As well in common law as in civil law legislation is one of the most important sources of law. All laws enacted by parliament (or the Bundestag in the civil law context) are binding.
- Case Law
The perhaps most striking difference of common law and civil law is the application of case law in the common law (meaning that judges are bound to follow decisions rendered by judges of superior courts according to the concept of precedence), which is never practised in civil law (the only exception being judgements of the Bundesgerichtshof and the European Court of Justice, as mentioned above). Therefore common law principles appear in reported judgements, in civil law mostly in doctrines and codes of many legal books, the most important being the Bürgerliches Gesetzbuch. Hence the rules in common law are much more precise and detailed – statutes appear as long texts including many examples, enumerations and exceptions. In civil law, on the other hand, statutes are codified in very general and abstract short phrases. They should apply for as many cases as possible, whereas common law statutes apply to only a limited set of cases. Although statutory law is important in both civil and common law there is a difference. In common law jurisdictions the rules are to be found in the jurisprudence, in civil law the principles are stated in codes. Statutes complete both of them.
- European Law
Since the accession of the United Kingdom to the European Community on
the 1st January 1973 law enacted by the European Community (later Union) is effective within Britain under the terms of the European Communities Act 1972 (Lyall, 1994:29) and supreme to whatever earlier common law rule. Parliament does not have to ratify European law as it applies automatically (Jones, 2003:171). The positions of the European Community law is unique and had a huge impact on British juridification: from the early 1990s on courts had the power to disapply legislation of the parliament that was incompatible with European Community law (Dawn, 2003:18). There are two different types of European Community law: firstly law that is directly applicable, meaning that it is supreme to common law rules without further legislative intervention, secondly law that is not directly applicable, which requires an Act of Parliament to become effective in common law jurisdiction (Lyall, 1994:29).
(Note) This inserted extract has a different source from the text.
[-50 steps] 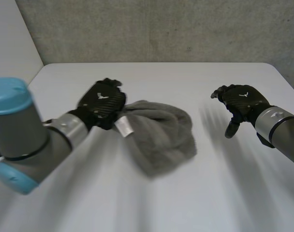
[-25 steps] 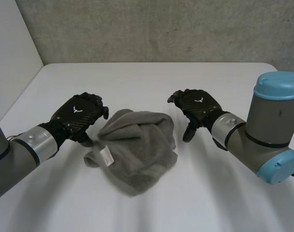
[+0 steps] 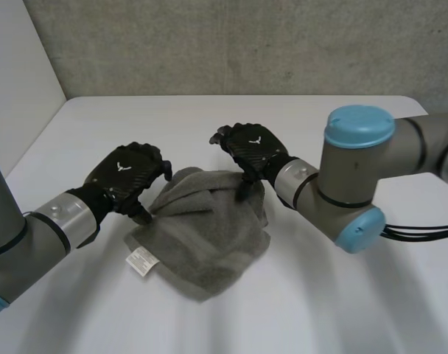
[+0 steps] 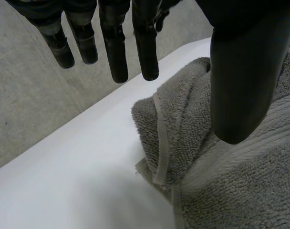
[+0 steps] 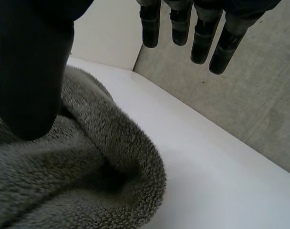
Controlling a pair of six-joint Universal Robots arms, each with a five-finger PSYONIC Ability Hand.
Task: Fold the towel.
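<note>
Towel (image 3: 209,236) far edge partly hidden beneath left hand (image 3: 128,173) and right hand (image 3: 250,147), label (image 3: 141,261) unreadable

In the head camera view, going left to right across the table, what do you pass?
Left arm → left hand → grey towel → right hand → right arm.

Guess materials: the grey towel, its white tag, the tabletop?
Towel: grey terry, likely cotton; fuzzy looped pile, flat woven hem band. Tag: thin white fabric label, probably; print unreadable. Table: smooth white, soft sheen, laminate or painted board; can't tell which.
</note>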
The Human Rights Act of 1998 gave a completely new dimension to common law as well as to legislation. Prior to it laws enacted by parliament could not be directly questioned in the United Kingdom. Now this is possible. Therefore the Human Rights Act is to be seen as a “constitutional mile-stone in the United Kingdom legal context” (Koh, 2003:35).
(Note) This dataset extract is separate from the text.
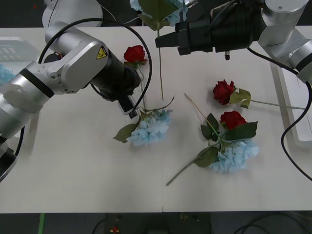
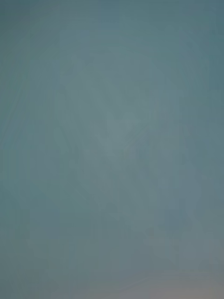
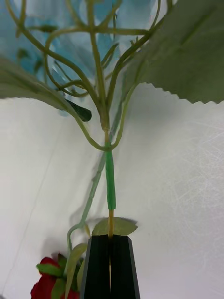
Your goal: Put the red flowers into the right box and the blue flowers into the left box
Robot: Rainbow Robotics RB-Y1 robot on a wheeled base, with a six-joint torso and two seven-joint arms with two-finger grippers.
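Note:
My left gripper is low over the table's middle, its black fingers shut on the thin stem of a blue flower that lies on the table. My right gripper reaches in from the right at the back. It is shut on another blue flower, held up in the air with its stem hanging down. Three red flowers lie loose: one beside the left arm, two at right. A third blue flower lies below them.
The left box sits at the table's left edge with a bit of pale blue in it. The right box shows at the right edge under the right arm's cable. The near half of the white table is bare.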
The consequences of the European Community laws as well as the laws of the European Convention on Human Rights for legislation in Great Britain is clear: the courts are able to control legislation enacted by the Westminster Parliament and, if necessary change or invalidate it.
- General Concepts
- The Doctrine of Precedent
In common law one of the main doctrines is the doctrine of precedent which includes the main principle of stare decisis, which implies that low courts are bound by decisions in cases that have been adjudicated by higher courts. This creates an order of priority of sources by “reason of authority” (Koh, 2003:40). There are two types of precedents: binding precedents (a past decision which is binding – the legal point of the earlier case is identical or sufficiently similar to the present one and the decision was rendered by a higher court) or persuasive precedents (which the court may consider but is not bound to follow) (Koh, 2003:43). Sources of persuasive precedent may also be the Judicial Committee of the Privy Council, the European Court of Human Rights or courts of countries which also apply the common law (Koh, 2003:44).
In civil law, on the other hand, stare decisis is unknown, judgements of other judges are considered but neither binding nor persuasive. Hence these judgements only enjoy “authority of reason”(Koh, 2003:41).
- Jurisprudence over Doctrine
In common law priority is given to jurisprudence over doctrine. That means that the judges in the common law legal system have much more power than judges in civil law. Common law judges distinguish cases and so to speak write the law themselves, in civil law the judges are only accountable for applying the law correctly. They search for the doctrines which could possibly apply to the case (which is not always so easy, because they are written in such an abstract way) or seem to be nearest to the case, whilst common law judges, if necessary, have the power to create a “new law” themselves if there is no similar case to refer to. That implies that in common law, jurisprudence is the core of the law, if judges do not decide cases with prudence, injustice would be the result. In civil law the given priority is to doctrine over jurisprudence.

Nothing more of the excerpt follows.